━━━━━ Exercise material ━━━━━
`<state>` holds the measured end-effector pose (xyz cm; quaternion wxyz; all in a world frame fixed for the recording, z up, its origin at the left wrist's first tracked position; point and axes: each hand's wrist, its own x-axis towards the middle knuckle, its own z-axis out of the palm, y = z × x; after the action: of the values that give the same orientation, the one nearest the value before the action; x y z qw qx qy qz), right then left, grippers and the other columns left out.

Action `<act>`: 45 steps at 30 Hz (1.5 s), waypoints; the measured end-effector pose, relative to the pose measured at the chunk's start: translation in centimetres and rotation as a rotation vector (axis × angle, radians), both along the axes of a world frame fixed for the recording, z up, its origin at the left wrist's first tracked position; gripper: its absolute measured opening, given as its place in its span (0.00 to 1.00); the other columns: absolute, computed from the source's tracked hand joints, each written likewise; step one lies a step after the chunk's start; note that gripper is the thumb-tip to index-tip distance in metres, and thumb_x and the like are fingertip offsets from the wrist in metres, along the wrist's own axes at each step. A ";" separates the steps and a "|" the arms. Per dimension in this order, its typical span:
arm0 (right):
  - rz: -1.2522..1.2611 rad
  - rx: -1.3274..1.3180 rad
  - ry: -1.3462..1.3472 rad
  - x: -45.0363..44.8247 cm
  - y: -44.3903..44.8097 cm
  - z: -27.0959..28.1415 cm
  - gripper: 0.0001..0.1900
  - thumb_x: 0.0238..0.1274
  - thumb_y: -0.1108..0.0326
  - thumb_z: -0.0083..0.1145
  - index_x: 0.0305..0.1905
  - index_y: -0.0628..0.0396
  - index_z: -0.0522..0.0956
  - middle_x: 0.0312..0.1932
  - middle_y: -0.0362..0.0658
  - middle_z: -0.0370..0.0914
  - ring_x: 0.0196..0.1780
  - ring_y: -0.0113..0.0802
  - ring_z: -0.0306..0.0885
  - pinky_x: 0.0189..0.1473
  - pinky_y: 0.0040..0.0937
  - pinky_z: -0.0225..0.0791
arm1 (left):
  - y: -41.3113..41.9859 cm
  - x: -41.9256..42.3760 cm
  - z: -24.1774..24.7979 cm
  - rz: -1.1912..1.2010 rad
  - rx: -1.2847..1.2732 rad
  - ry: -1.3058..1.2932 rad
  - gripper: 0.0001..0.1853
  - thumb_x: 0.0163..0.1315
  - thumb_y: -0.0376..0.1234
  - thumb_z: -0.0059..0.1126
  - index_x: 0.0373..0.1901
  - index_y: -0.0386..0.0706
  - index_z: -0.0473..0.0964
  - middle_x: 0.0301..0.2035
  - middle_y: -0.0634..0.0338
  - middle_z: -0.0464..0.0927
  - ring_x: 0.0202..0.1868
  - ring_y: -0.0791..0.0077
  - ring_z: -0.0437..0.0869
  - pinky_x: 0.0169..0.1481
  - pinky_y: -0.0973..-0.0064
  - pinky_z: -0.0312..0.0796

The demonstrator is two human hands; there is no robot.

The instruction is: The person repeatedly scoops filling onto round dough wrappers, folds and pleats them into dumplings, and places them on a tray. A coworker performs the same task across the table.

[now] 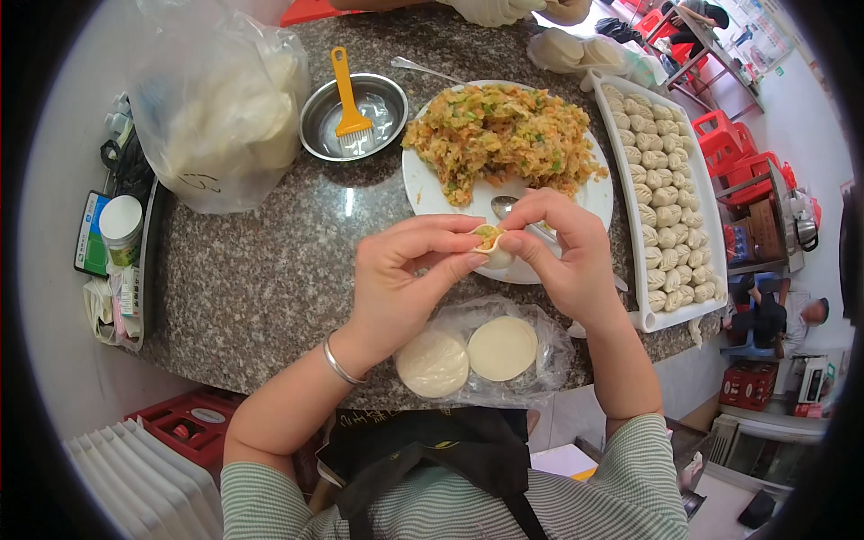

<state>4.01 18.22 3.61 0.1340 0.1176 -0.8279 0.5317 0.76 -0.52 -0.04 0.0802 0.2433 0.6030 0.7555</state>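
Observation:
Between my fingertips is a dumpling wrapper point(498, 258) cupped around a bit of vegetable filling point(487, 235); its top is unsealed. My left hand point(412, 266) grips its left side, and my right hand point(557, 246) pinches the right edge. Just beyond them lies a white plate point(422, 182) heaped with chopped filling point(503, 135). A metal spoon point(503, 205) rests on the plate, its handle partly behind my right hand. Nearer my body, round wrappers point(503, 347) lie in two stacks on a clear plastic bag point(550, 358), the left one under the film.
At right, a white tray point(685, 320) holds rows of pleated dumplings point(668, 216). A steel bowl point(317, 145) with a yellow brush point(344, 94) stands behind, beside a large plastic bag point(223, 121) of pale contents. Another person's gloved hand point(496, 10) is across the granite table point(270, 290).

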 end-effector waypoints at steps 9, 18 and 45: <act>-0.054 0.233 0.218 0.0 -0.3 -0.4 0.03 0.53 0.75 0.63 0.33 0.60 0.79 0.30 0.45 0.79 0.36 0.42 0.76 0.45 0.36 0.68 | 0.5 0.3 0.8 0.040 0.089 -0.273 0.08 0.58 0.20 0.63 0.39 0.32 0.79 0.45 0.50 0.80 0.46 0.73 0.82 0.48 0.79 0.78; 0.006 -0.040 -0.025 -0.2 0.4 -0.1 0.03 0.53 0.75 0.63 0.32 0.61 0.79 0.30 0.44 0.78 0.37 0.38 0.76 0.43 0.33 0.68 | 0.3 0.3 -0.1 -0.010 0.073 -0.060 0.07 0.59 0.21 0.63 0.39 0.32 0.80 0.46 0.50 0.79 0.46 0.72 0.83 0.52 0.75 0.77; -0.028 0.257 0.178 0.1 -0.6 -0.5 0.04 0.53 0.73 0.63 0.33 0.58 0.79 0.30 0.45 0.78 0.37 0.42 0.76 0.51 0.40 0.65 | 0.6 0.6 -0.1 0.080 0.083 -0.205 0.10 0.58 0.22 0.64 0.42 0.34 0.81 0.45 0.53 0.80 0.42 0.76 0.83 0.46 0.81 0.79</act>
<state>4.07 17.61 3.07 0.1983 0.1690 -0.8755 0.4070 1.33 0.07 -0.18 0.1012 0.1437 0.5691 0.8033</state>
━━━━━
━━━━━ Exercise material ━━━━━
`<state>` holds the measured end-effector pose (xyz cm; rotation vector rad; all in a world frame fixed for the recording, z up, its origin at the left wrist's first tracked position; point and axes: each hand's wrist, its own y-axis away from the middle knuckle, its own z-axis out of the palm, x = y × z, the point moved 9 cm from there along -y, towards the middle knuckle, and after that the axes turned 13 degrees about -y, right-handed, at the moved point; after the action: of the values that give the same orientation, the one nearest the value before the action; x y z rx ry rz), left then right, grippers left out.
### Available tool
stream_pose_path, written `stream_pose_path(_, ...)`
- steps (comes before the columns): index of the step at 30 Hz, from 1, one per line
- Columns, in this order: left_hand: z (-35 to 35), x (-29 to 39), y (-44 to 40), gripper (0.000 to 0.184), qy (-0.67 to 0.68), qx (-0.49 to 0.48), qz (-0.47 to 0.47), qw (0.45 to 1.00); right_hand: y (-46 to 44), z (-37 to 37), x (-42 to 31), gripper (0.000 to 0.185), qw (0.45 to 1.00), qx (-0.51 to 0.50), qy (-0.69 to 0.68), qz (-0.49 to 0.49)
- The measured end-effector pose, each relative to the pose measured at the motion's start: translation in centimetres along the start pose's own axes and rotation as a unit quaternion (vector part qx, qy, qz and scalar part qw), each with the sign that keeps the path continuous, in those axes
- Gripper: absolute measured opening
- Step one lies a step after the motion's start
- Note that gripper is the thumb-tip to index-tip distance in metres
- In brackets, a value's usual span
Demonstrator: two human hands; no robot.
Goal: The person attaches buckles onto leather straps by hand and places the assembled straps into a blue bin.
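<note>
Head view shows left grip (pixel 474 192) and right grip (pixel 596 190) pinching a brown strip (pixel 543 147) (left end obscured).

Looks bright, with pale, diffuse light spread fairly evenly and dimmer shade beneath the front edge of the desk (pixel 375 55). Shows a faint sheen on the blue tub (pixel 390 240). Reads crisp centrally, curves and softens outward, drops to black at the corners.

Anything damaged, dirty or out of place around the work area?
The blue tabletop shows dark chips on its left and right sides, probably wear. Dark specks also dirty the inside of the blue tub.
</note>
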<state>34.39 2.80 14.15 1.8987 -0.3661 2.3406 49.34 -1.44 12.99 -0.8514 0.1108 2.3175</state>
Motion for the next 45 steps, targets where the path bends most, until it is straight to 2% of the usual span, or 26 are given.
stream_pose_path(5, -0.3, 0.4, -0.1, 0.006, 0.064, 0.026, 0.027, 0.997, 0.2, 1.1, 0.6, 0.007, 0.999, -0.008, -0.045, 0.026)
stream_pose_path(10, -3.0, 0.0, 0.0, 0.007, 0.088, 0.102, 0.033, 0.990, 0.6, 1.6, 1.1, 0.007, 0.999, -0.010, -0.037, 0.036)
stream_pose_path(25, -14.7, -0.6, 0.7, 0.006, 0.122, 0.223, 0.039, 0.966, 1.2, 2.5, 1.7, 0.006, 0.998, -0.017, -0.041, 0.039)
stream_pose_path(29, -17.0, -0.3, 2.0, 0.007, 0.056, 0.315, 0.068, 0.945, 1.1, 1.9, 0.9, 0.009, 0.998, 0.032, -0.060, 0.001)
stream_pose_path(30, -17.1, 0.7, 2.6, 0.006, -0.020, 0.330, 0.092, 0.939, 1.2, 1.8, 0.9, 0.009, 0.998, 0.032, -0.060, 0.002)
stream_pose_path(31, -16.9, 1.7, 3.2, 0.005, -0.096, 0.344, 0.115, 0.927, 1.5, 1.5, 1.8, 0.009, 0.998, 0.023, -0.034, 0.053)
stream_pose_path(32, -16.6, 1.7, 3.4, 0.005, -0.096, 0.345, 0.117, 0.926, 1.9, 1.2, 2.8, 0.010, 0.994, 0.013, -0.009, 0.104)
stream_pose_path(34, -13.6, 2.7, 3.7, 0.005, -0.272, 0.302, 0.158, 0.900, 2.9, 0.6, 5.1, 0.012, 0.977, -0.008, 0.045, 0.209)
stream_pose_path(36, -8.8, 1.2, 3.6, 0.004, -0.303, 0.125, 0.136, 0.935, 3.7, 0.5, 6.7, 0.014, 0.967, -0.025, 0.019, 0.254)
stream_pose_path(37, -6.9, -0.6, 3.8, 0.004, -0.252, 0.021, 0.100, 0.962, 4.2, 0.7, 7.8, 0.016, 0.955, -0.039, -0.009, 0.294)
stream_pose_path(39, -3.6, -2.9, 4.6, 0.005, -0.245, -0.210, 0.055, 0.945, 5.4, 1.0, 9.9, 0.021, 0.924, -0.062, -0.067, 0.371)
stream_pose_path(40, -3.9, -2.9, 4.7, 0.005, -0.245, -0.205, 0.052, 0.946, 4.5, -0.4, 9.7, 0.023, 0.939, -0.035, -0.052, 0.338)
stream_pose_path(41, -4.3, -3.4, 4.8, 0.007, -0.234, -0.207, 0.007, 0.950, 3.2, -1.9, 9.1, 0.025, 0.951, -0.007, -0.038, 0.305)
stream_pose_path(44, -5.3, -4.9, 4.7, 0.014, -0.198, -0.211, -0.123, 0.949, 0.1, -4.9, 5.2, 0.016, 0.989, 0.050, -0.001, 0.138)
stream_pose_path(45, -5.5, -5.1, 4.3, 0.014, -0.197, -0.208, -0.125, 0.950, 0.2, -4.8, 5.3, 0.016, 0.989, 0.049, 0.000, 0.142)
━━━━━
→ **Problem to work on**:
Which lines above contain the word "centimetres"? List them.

→ **Problem solution**:
Action `<act>`: 45 steps at 30 Hz (1.5 s), waypoints; the measured end-effector pose, relative to the pose measured at the chunk's start: translation in centimetres and rotation as a rotation vector (axis × angle, radians), both along the axes of a world frame fixed for the recording, z up, its origin at the left wrist's first tracked position; gripper: its absolute measured opening, given as its place in its span (0.00 to 1.00); the other columns: absolute, computed from the source's tracked hand joints, each written likewise; step one lies a step after the chunk's start; note that gripper is the thumb-tip to index-tip distance in metres, and thumb_x and the like are fingertip offsets from the wrist in metres, along the wrist's own axes at each step. A ";" separates the steps and a "|" the arms. Per dimension in this order, its typical span:
- The measured end-effector pose, each relative to the pose measured at the motion's start: translation in centimetres along the start pose's own axes and rotation as a unit quaternion (vector part qx, qy, qz and scalar part qw), each with the sign that keeps the path continuous, in those axes

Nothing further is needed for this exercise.